Bobby Duffy, Managing Director of the Ipsos Social Research Institute said:
"This is the first set of results from a unique longitudinal study of views on immigration – which will help us understand not just what views are, but how and why they change. And looking back, it’s clear how much views have changed since the last election. Concern about immigration has grown, but while there is increased recognition that we’re discussing it more, this is not satisfying many people, with growing proportions thinking we’re talking about it too much, but still the largest group thinking we’re not talking about it enough – the debate is polarising. This is seen very directly in the relationship with our political allegiance. For many years, there was little relationship between which party you supported and your views on immigration, when we controlled for background characteristics. But this has shifted hugely – politics has caught up, and our political options on immigration have also polarised. We will be following up the same individuals three further times, to see if and how views have changed during the campaign and after the election."

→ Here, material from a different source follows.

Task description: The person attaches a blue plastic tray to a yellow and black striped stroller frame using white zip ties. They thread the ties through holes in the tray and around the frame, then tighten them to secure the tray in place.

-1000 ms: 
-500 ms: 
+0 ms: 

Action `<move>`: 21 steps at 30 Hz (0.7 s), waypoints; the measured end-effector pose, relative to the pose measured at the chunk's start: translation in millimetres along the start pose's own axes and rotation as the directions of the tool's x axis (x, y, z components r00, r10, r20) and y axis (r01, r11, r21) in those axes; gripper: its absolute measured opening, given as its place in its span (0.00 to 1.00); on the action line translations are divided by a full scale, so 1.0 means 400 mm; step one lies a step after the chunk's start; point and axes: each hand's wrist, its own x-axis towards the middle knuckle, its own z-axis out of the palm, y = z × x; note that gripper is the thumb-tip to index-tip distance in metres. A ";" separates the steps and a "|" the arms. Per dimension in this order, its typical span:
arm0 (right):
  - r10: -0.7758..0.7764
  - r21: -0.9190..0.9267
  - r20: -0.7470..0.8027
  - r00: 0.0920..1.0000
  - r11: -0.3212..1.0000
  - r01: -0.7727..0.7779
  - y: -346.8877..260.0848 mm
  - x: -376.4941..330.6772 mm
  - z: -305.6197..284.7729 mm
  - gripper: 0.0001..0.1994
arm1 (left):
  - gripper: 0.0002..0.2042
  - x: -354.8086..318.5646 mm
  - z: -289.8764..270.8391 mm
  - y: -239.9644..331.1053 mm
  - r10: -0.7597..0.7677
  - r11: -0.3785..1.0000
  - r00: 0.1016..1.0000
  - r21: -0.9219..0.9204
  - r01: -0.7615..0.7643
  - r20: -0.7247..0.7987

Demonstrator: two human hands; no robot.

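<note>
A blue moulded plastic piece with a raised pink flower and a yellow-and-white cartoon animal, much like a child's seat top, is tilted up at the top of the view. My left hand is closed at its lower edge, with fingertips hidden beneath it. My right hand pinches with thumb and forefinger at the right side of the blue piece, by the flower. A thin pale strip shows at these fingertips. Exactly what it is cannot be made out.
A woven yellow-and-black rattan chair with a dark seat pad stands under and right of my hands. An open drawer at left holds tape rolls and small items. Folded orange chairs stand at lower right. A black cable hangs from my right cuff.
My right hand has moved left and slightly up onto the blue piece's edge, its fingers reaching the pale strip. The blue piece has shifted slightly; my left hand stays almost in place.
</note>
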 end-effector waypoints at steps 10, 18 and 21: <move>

For this first wave of the longitudinal study, Ipsos MORI interviewed a representative sample of 4,574 British online adults aged 16-75 between 25 February – 4 March 2015, with funding from Unbound Philanthropy. Interviews were conducted on Ipsos’ online panel and results have been weighted by demographic factors to represent the British population.
Some trend data referenced here and shown in the accompanying charts uses a different methodological approach therefore comparisons should be made with caution.